La lassitude des élections jouées d'avance, la corruption du système judiciaire ou la stagnation du niveau de vie ont eu plus d'influence. Perm, malgré son centre-ville inchangé depuis la chute de l'URSS, n'est pas la plus à plaindre: la ville a su garder une base industrielle forte.
Stagnation
Mais même là, elle a été reléguée «à la périphérie mondiale» regrette un militant d'opposition local de 38 ans, Iouri Bobrov, par rapport aux «années 1970, [lorsque l']on construisait les moteurs des Proton, les fusées les plus puissantes au monde».
Assia Alypova, musicienne et traductrice de 31 ans qui a longtemps souhaité «rester en dehors de la politique», fait partie de ces Russes ayant rejoint la mobilisation le 23 janvier.
«Il y a eu tellement de sujets de préoccupation en 2020», soupire-t-elle. Les poursuites visant la militante LGBT Ioulia Tsvetkova, puis les amendements constitutionnels permettant à Vladimir Poutine de rester au pouvoir jusqu'en 2036, lui ont servi d'électrochoc.
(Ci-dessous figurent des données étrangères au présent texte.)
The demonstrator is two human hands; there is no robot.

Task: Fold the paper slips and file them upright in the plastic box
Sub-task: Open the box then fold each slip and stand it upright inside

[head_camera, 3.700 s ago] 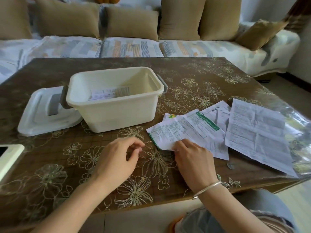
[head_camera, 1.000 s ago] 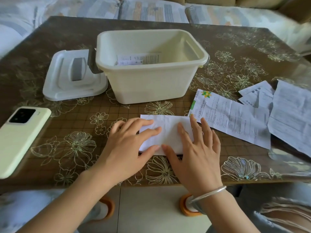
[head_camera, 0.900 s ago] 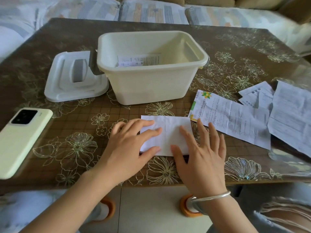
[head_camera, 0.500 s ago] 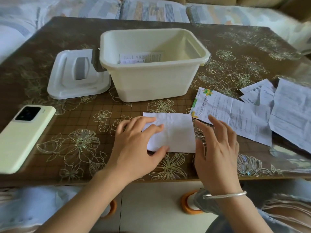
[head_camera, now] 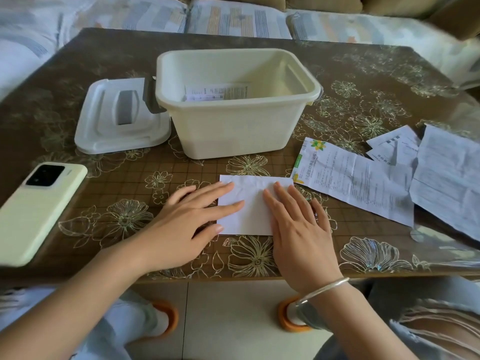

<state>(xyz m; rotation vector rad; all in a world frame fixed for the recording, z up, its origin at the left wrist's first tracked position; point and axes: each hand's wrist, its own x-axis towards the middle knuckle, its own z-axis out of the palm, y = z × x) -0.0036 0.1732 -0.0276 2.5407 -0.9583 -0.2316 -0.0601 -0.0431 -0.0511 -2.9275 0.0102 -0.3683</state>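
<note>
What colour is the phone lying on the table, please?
The phone is pale yellow-green, seen in the head view.

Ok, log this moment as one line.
step: pressing fold | left hand: flat on slip | right hand: flat on slip | box: lid off

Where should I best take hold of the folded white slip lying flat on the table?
Probably pinch the far long edge of the folded slip, coming from the box side: it is bare, while left hand and right hand press its short ends flat.
</note>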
La jeune femme regrette aussi la stagnation culturelle qui a touché Perm. Au début des années 2010, un collectionneur renommé, Marat Guelman, avait été nommé directeur du musée d'art contemporain et le chef d'orchestre star Teodor Currentzis embauché par l'opéra local. «Bilbao sur les bords de la Sibérie», titrait le New York Times.
Une exposition critique des JO-2014 de Sotchi a eu raison de Marat Guelman, dont le musée dépérit depuis. Les artistes ont été priés de rentrer dans le rang et Teodor Currentzis a quitté Perm en 2019.
Pessimiste
«Je ne pense pas que les gens soient sortis pour M. Navalny, mais contre tout ce qui se passe, tout ce dont nous sommes mécontents», assure Assia Alypova.
Alexandre Kynev abonde: «Le principal organisateur de ces actions, c'est le pouvoir lui-même, son comportement», explique le politologue indépendant. Mais impossible pour les opposants comme pour les experts de prédire la pérennité de cette mobilisation, alors qu'Alexeï Navalny a appelé à une nouvelle journée de manifestation dimanche.
Ivan Roudniev veut croire que «quelque chose va changer», car «c'est absolument impossible de ne pas tenir compte de l'opinion de tant de gens». Assia Alypova, elle, discute beaucoup avec ses amis de la suite de ce mouvement, des mois de manifestations au Bélarus qui n'ont pas fait plier le président Alexandre Loukachenko.
Les événements qu'elle observe la rendent pessimiste: Khabarovsk, en Extrême-Orient, avait été la première ville de province russe à manifester massivement après l'arrestation en juillet 2020 du gouverneur local, élu à la barbe du Kremlin. Plusieurs mois de mobilisation n'ont pas suffi: le gouverneur est resté en prison.